• Prompt:
Copy the data word for word, keeping every line.

• Data segment:
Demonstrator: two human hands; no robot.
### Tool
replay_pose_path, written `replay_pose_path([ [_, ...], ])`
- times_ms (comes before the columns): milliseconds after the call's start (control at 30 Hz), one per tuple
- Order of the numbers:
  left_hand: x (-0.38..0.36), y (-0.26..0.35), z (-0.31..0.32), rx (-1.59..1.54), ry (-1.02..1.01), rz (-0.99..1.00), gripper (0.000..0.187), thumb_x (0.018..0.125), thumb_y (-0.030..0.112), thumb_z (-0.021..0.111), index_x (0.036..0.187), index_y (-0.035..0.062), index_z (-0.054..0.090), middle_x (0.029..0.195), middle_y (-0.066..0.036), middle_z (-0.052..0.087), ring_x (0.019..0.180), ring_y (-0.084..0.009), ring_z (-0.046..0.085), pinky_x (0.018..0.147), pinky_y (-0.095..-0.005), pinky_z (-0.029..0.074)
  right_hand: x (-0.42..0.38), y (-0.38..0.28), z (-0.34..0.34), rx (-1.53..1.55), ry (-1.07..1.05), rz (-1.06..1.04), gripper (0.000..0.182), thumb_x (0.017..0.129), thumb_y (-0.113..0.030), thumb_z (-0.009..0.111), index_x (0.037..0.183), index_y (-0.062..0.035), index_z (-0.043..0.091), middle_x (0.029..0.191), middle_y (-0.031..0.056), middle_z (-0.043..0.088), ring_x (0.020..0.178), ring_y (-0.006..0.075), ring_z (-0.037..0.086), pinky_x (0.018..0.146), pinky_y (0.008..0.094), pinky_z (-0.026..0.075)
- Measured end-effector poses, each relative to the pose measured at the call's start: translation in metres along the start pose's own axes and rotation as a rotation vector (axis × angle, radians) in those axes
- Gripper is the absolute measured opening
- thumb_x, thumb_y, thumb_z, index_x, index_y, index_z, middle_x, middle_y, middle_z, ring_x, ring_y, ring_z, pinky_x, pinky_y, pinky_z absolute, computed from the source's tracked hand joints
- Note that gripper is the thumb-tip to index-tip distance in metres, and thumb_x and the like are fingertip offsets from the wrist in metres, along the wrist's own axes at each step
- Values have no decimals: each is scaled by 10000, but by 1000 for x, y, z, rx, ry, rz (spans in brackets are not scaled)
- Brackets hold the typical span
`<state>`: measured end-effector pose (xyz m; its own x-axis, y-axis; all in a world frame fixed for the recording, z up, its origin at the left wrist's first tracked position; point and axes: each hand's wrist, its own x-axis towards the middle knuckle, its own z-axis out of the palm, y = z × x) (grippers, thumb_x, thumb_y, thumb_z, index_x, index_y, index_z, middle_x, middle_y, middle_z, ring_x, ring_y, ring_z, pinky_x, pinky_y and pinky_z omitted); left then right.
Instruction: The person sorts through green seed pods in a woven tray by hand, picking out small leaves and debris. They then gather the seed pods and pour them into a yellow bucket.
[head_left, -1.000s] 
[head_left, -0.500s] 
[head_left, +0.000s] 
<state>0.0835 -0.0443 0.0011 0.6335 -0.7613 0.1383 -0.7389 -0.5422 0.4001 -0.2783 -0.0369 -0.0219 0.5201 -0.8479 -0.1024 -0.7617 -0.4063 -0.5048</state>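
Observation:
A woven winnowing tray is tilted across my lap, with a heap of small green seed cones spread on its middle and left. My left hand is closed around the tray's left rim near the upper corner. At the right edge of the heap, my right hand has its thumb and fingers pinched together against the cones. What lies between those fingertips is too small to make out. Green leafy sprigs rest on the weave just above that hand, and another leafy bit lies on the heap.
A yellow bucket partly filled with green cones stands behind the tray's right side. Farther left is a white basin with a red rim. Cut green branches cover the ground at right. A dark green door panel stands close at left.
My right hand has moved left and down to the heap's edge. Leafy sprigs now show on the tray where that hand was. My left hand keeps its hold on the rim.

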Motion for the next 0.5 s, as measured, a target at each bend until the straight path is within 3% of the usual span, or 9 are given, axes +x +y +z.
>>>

• Problem solution:
Demonstrator: two human hands; no robot.
### Tool
replay_pose_path, written `replay_pose_path([ [_, ...], ])`
- times_ms (comes before the columns): milliseconds after the call's start (control at 30 Hz), one per tuple
- Order of the numbers:
  left_hand: x (-0.38..0.36), y (-0.26..0.35), z (-0.31..0.32), rx (-1.59..1.54), ry (-1.02..1.01), rz (-0.99..1.00), gripper (0.000..0.187), thumb_x (0.018..0.125), thumb_y (-0.030..0.112), thumb_z (-0.021..0.111), index_x (0.036..0.187), index_y (-0.035..0.062), index_z (-0.054..0.090), middle_x (0.029..0.195), middle_y (-0.066..0.036), middle_z (-0.052..0.087), ring_x (0.019..0.180), ring_y (-0.084..0.009), ring_z (-0.046..0.085), pinky_x (0.018..0.147), pinky_y (-0.095..-0.005), pinky_z (-0.029..0.074)
  right_hand: x (-0.42..0.38), y (-0.38..0.28), z (-0.34..0.34), rx (-1.53..1.55), ry (-1.07..1.05), rz (-1.06..1.04), gripper (0.000..0.182), thumb_x (0.017..0.129), thumb_y (-0.113..0.030), thumb_z (-0.009..0.111), index_x (0.037..0.183), index_y (-0.062..0.035), index_z (-0.043..0.091), middle_x (0.029..0.191), middle_y (-0.031..0.056), middle_z (-0.043..0.088), ring_x (0.020..0.178), ring_y (-0.006..0.075), ring_z (-0.037..0.086), pinky_x (0.018..0.146), pinky_y (0.008..0.094), pinky_z (-0.026..0.075)
- Measured end-effector poses, each relative to the pose measured at the call's start: translation in metres along the start pose's own axes and rotation as a rotation vector (axis × angle, radians) in those axes
- Gripper is the absolute measured opening
- thumb_x, thumb_y, thumb_z, index_x, index_y, index_z, middle_x, middle_y, middle_z, ring_x, ring_y, ring_z, pinky_x, pinky_y, pinky_z absolute, computed from the source's tracked hand joints
- Note that gripper is the thumb-tip to index-tip distance in metres, and thumb_x and the like are fingertip offsets from the wrist in metres, along the wrist's own axes at each step
- Values have no decimals: each is scaled by 10000, but by 1000 for x, y, z, rx, ry, rz (spans in brackets are not scaled)
- Brackets hold the typical span
`<state>`: measured end-effector pose (xyz m; its own x-axis, y-axis; all in a world frame fixed for the recording, z up, its origin at the left wrist's first tracked position; point and axes: each hand's wrist, its own x-axis towards the middle knuckle, its own z-axis out of the palm, y = z × x) (grippers, thumb_x, thumb_y, thumb_z, index_x, index_y, index_z, middle_x, middle_y, middle_z, ring_x, ring_y, ring_z, pinky_x, pinky_y and pinky_z omitted); left then right.
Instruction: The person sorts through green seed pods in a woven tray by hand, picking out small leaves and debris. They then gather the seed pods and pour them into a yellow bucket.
[head_left, -1.000s] 
[head_left, -0.500s] 
[head_left, +0.000s] 
<state>0.0835 -0.0443 0.0011 0.6335 -0.7613 0.1383 -0.7389 -0.5422 0.4001 -0.2783 -0.0369 -0.0219 0.5201 -0.8479 -0.1024 -0.7617 -0.4063 -0.5048</state>
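Observation:
A woven winnowing tray is tilted across my lap, with a heap of small green seed cones spread on its middle and left. My left hand is closed around the tray's left rim near the upper corner. At the right edge of the heap, my right hand has its thumb and fingers pinched together against the cones. What lies between those fingertips is too small to make out. Green leafy sprigs rest on the weave just above that hand, and another leafy bit lies on the heap.
A yellow bucket partly filled with green cones stands behind the tray's right side. Farther left is a white basin with a red rim. Cut green branches cover the ground at right. A dark green door panel stands close at left.
My right hand has moved left and down to the heap's edge. Leafy sprigs now show on the tray where that hand was. My left hand keeps its hold on the rim.
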
Motion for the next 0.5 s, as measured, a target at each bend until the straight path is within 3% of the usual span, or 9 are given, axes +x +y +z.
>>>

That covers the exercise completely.